Dark. Twisted. Fantastic.
Sunday, November 21, 2010
For a man who demands every nanosecond of our collective attention, Kanye West probably had a pretty crummy day last Tuesday.
That's when Apple announced that the Beatles catalogue was finally coming to iTunes, sending musty echoes of Beatlemania rippling across the planet.
West's noisy Twitter feed fell silent. The most anticipated album of his career was due out in seven days, and the only pop deities - dead and/or alive - capable of changing the discussion had changed the discussion.
West's music is strong enough to resuscitate a 40-year-old riddle: Will anyone ever eclipse the Beatles? It's also brave enough to suggest a new one: Why compete with the past when you can own the future?
Fittingly, his new album comes pre-loaded with an answer to both: "I don't believe in yesterday/What's a black Beatle anyway?/A [expletive] roach?/I guess that's why they got me sitting here in [expletive] coach."
And that's just a freckle of the petulant genius that coats every inch of "My Beautiful Dark Twisted Fantasy," easily the most thrilling album of 2010 and the best of West's career. The weird, wordy title is the only thing about this opus that he'll live to regret - the rest is pure pop bravura, with hip-hop's biggest ego torquing self-obsession into unapologetic new shapes.
West's moment of post-Beatles anxiety comes during "Gorgeous," a song that moans and groans with a dark urgency that permeates this album. From the hyperventilating death rattle of "Monster" to the mutant gospel crescendos of "Dark Fantasy," this is some truly epic stuff.
And with most of these songs stretching out well beyond the five-minute mark, "Fantasy" should speak directly to an affirmation-needy Facebook generation while challenging its shrinking attention span. Crowded with maniac choirs, alien drum machinery and instrumental interludes that toggle between decorative and devastating, the grandeur never feels excessive. It feels necessary.
Of course, West's need to superimpose his brilliance on every passing moment is exactly what got him excommunicated from popland at the 2009 MTV Video Music Awards. (For anyone who forgot: He interrupted an acceptance speech by Taylor Swift because he thought she didn't deserve to win.) Criticism came swarming from all directions, including the White House, where President Obama off-handedly called him "a jackass."
Before that, West was basking in the afterglow of 2008's brilliant "808s & Heartbreak," an album on which he abandoned rapping for singing in a cold, mechanical R&B style. If "808s" still stands as an imaginative left turn into our technology-addicted future, "Fantasy" is this guy's masterpiece, exceeding the triumphalism of Jay-Z's "The Black Album," matching the curatorial sweep of Dr. Dre's "The Chronic" and approaching the imaginative stratospheres occupied by OutKast's twin treasures "Aquemini" and "Stankonia."
But West isn't trying to redefine hip-hop so much as define our times - a task maybe only he has the ambition (and talent) to attempt.

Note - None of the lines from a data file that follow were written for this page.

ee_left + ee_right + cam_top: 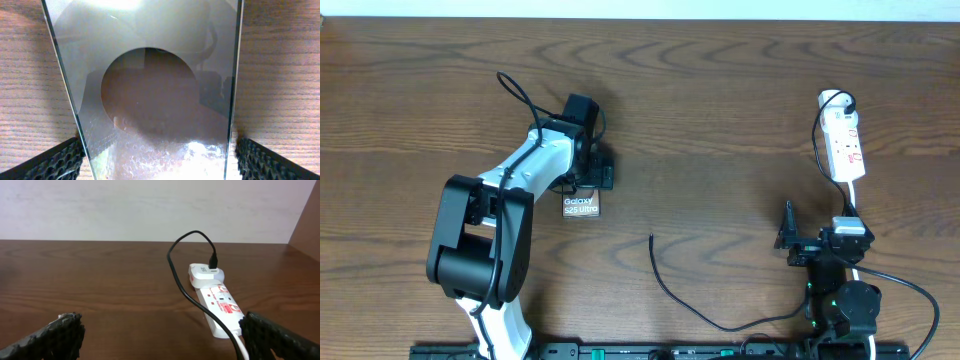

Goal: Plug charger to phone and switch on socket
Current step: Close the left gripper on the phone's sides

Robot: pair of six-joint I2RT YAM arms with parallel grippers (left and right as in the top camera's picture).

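Observation:
The phone [581, 206] lies on the wooden table, its "Galaxy" lettering showing just below my left gripper [592, 176]. In the left wrist view the phone's glossy face [160, 90] fills the space between my two fingers [160, 162]. The fingers straddle its long edges, and a sliver of wood shows at the right finger, so the gripper is open. The charger cable's free plug [652, 238] lies on the table mid-front. The white socket [844, 145] sits at the far right; it also shows in the right wrist view [220, 305]. My right gripper [788, 240] [167, 340] is open and empty, short of the socket.
A white adapter [205, 275] is plugged into the socket's far end, with the black cable looping out of it [175, 275]. The cable runs past my right arm and along the front edge [720, 322]. The socket's white cord [853, 200] runs toward the right arm's base.

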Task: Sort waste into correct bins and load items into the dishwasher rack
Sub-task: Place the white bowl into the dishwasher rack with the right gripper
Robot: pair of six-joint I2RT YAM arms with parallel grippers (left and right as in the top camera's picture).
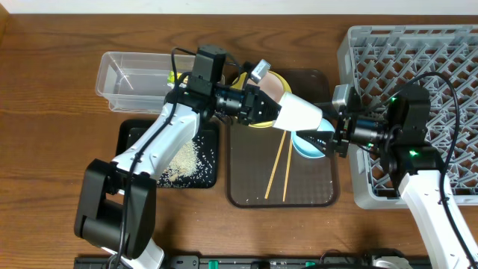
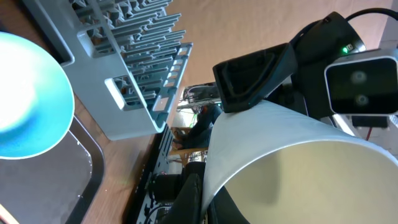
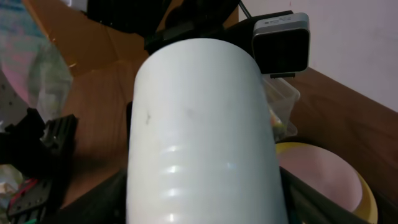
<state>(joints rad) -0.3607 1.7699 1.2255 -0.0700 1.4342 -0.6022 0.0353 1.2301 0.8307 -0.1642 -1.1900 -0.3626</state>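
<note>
The small white cup (image 1: 302, 113) hangs on its side above the dark-brown tray, held between both arms. My left gripper (image 1: 263, 104) is shut on its rim, one finger inside and one outside (image 2: 205, 193). My right gripper (image 1: 334, 133) is shut round its base end, with fingers on either side of the cup (image 3: 199, 137). The light-blue bowl (image 1: 308, 146) lies under the cup on the tray. The yellow plate (image 1: 258, 119) with a pale bowl (image 1: 278, 84) on it sits behind. Two chopsticks (image 1: 280, 168) lie on the tray. Rice grains (image 1: 183, 161) lie in the black tray (image 1: 131, 134).
The clear tub (image 1: 127, 78) stands at the back left with something green-yellow (image 1: 173, 77) at its right end. The grey dishwasher rack (image 1: 448, 60) fills the right side, under my right arm. The dark-brown serving tray (image 1: 314, 190) lies in the middle.
</note>
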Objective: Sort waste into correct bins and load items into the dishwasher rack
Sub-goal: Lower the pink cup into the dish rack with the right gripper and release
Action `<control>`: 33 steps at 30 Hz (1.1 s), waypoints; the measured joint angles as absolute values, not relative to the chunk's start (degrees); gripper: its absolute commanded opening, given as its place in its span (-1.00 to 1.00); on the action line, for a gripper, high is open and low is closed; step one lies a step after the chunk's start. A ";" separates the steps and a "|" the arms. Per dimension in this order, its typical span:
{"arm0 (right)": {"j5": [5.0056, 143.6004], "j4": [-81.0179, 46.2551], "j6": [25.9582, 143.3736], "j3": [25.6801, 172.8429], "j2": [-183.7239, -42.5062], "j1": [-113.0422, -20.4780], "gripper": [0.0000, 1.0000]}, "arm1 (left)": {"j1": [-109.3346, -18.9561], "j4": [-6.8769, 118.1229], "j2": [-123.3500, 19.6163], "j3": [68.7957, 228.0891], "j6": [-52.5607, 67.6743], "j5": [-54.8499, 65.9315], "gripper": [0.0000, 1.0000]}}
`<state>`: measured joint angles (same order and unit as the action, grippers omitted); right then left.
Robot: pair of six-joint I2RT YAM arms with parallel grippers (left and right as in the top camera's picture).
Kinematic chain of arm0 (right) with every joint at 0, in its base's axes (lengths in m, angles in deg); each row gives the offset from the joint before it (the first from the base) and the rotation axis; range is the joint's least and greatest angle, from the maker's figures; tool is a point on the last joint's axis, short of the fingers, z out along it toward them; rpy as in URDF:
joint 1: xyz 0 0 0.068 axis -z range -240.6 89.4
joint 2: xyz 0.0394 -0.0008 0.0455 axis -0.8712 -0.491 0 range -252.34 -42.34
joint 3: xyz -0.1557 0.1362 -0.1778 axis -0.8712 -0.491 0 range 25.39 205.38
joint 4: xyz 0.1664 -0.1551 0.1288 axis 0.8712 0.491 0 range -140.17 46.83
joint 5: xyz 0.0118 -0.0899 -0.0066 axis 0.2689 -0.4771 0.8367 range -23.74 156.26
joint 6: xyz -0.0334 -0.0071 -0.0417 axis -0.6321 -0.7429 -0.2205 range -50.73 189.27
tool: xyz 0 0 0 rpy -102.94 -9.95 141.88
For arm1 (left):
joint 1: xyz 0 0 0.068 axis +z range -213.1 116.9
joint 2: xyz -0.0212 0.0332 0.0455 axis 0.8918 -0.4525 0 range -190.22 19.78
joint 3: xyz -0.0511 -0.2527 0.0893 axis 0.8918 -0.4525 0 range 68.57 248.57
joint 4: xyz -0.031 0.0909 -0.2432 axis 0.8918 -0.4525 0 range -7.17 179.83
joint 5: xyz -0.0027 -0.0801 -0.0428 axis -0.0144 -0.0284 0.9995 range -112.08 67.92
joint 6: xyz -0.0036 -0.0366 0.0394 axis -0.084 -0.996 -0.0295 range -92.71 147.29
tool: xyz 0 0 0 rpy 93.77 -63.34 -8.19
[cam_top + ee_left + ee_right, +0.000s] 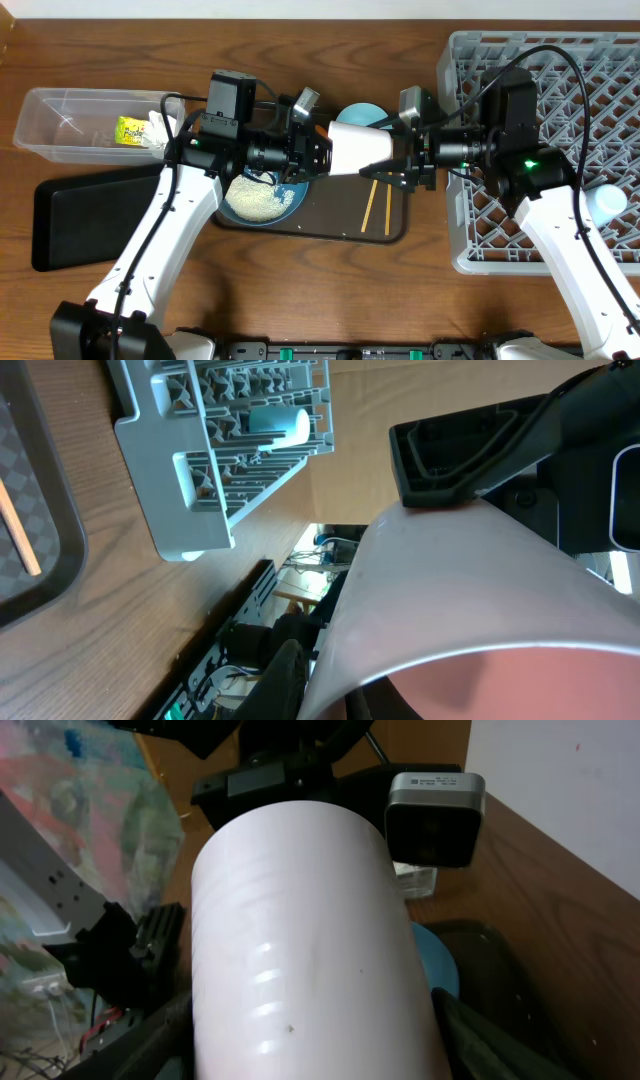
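The small white-pink cup (358, 147) lies on its side in the air between both arms, above the brown serving tray. My left gripper (322, 152) is shut on its rim, one finger inside and one outside, as the left wrist view (320, 678) shows. My right gripper (388, 150) flanks the cup's base with both fingers against its sides, also seen in the right wrist view (310, 1055). The dark blue plate-bowl (290, 207) holds loose white rice (255, 200). The light blue bowl (362, 112) sits behind the cup. Chopsticks (378, 208) lie on the serving tray.
The grey dishwasher rack (600, 70) is at the right with a small blue cup (607, 203) in it. The clear tub (60, 125) at the left holds the yellow-green wrapper (131, 130) and white paper (158, 126). The black tray (85, 215) lies in front of it. The brown serving tray (330, 222) is in the middle.
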<state>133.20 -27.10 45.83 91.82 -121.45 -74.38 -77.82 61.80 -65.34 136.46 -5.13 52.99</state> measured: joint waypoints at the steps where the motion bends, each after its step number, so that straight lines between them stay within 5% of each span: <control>1: 133.31 -27.12 45.78 91.82 -121.45 -74.38 0.14 | -77.82 61.80 -65.34 136.46 -5.13 52.99 -0.71; 4: 133.74 -27.03 45.69 91.82 -121.45 -74.38 -0.10 | -77.82 61.75 -65.34 136.46 -5.13 52.90 -0.70; 8: 133.98 -26.92 46.07 91.82 -121.45 -74.38 -0.09 | -77.84 61.75 -65.34 136.46 -4.93 52.71 -0.30; 13: 133.07 -26.16 46.39 91.82 -121.45 -74.38 -0.07 | -77.93 61.60 -65.34 136.46 -4.83 51.33 -0.06; 23: 118.22 -20.06 50.90 91.82 -121.45 -72.52 -0.28 | -76.61 50.74 -65.25 136.57 -0.37 29.47 0.00; 33: 94.58 1.49 56.97 98.53 -118.74 -55.08 -0.42 | -71.15 38.13 -59.77 136.60 3.00 -1.48 0.03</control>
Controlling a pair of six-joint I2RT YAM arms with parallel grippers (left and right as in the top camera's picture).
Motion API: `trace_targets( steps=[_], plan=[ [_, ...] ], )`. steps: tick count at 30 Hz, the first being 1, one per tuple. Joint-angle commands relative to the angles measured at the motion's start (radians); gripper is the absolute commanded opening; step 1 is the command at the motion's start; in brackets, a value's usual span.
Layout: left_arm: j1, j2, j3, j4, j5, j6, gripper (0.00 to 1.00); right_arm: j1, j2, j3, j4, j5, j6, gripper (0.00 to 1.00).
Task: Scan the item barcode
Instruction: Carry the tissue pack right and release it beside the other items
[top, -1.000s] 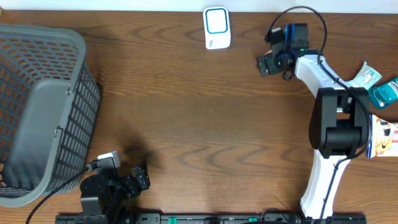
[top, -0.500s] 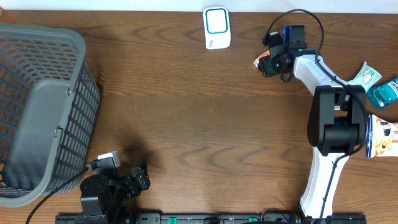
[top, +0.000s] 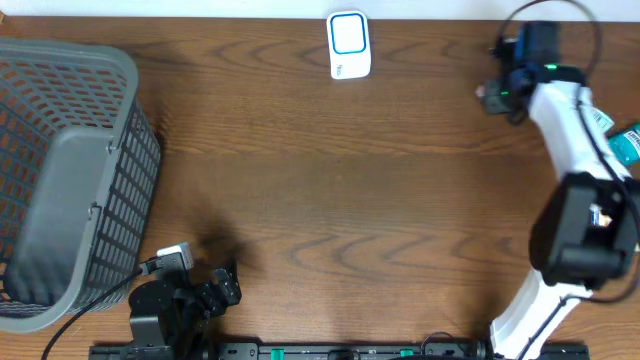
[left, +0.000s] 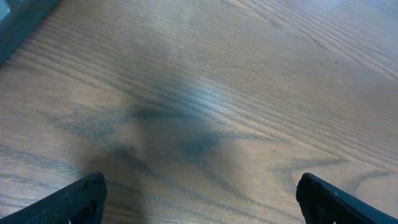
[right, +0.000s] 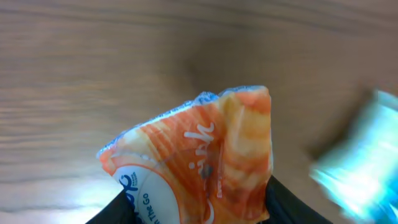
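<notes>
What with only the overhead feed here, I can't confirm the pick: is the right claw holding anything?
Observer: Yes. On the right wrist view, the right claw is closed on an orange and white packet.
Operator: Any barcode facing that camera?
Observer: None shows. That side has only partial white print on orange.
Operator: And the left claw?
Observer: On the left wrist view, the left claw is open over bare table, holding nothing.
</notes>
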Motion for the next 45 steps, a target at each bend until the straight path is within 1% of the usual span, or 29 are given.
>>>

It wasn't always like that. Over the course of a decade, the 33-year-old has made a steady climb from shadowy producer to rap curiosity to hip-hop superstar to outspoken omnipresence. He wasn't born with Michael Jackson's precocious magic, nor with the Beatles' superhuman gifts. He had to work for success. Hindered by a near-fatal car crash, the sudden death of his mother and countless outbursts, meltdowns and hissyfits of his own volition, his rise has been long, painful and very, very public.